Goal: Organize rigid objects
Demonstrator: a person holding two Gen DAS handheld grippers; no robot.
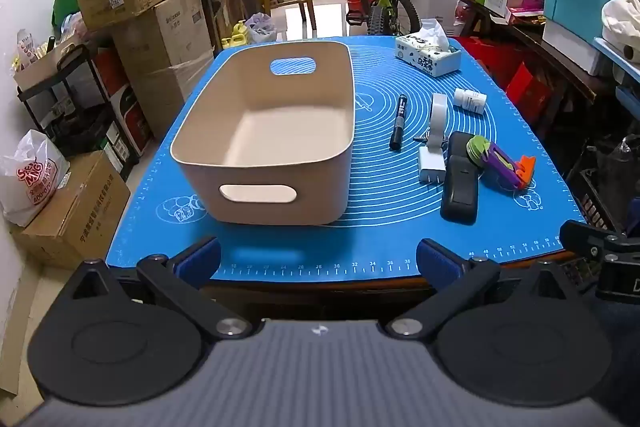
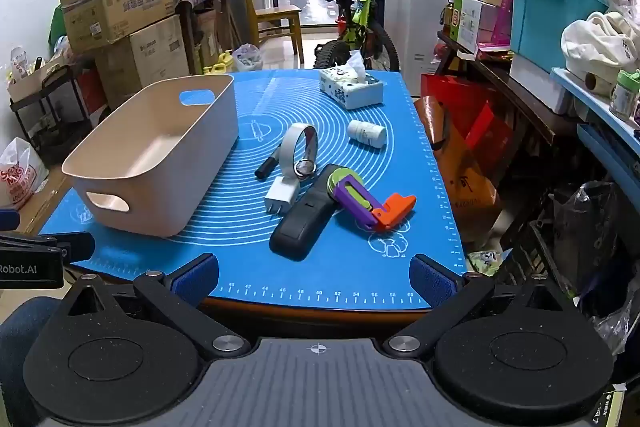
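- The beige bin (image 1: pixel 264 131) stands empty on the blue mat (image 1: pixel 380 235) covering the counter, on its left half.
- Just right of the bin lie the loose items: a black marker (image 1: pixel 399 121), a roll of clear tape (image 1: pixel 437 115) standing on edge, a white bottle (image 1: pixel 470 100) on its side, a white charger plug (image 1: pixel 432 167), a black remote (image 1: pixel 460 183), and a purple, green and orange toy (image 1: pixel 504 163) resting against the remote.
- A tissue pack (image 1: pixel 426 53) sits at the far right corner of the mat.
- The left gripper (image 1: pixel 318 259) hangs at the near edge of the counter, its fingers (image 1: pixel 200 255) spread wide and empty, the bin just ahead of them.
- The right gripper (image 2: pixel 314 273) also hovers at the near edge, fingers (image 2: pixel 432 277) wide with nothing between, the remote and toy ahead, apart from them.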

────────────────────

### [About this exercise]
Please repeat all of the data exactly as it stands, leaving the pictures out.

### [Result of this task]
Goal: Organize rigid objects
Demonstrator: a person holding two Gen DAS handheld grippers; no robot.
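- The beige bin (image 1: pixel 264 131) stands empty on the blue mat (image 1: pixel 380 235) covering the counter, on its left half.
- Just right of the bin lie the loose items: a black marker (image 1: pixel 399 121), a roll of clear tape (image 1: pixel 437 115) standing on edge, a white bottle (image 1: pixel 470 100) on its side, a white charger plug (image 1: pixel 432 167), a black remote (image 1: pixel 460 183), and a purple, green and orange toy (image 1: pixel 504 163) resting against the remote.
- A tissue pack (image 1: pixel 426 53) sits at the far right corner of the mat.
- The left gripper (image 1: pixel 318 259) hangs at the near edge of the counter, its fingers (image 1: pixel 200 255) spread wide and empty, the bin just ahead of them.
- The right gripper (image 2: pixel 314 273) also hovers at the near edge, fingers (image 2: pixel 432 277) wide with nothing between, the remote and toy ahead, apart from them.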

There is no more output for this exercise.